**WHAT IS NEEDED**
Look below for the line containing "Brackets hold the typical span"; from there through the line containing "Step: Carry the", both lines included, please set down each line exactly and nothing else.

**DATA SHOWN**
=====
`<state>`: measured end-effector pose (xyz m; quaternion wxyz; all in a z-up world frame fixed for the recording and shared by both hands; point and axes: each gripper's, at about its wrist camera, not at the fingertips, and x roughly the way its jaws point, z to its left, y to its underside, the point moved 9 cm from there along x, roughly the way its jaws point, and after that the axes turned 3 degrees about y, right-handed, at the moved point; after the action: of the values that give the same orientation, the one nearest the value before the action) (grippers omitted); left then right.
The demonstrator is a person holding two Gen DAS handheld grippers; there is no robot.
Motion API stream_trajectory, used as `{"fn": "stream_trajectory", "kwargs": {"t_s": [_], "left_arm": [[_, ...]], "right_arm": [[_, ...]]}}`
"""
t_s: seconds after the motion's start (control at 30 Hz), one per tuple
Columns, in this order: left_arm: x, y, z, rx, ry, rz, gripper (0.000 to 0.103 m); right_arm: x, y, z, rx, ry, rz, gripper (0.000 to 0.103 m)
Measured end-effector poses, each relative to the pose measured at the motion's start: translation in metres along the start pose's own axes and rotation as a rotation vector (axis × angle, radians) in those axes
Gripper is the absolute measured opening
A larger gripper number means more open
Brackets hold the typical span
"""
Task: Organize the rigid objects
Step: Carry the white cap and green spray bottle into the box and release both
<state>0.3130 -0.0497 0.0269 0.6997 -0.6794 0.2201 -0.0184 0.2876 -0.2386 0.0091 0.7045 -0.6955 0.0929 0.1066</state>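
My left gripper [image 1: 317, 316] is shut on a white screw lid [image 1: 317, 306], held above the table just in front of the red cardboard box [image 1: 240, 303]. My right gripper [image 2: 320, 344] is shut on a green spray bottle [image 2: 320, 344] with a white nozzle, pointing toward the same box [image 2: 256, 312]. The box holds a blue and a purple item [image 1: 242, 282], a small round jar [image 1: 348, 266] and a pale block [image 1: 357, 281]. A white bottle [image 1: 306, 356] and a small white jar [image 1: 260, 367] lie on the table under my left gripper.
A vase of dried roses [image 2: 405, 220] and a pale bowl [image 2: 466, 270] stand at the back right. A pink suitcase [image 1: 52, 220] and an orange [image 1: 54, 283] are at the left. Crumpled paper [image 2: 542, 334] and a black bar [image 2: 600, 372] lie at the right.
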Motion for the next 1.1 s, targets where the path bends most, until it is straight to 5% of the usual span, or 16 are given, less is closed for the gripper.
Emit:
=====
**RESPONSE**
Brackets hold the typical span
"""
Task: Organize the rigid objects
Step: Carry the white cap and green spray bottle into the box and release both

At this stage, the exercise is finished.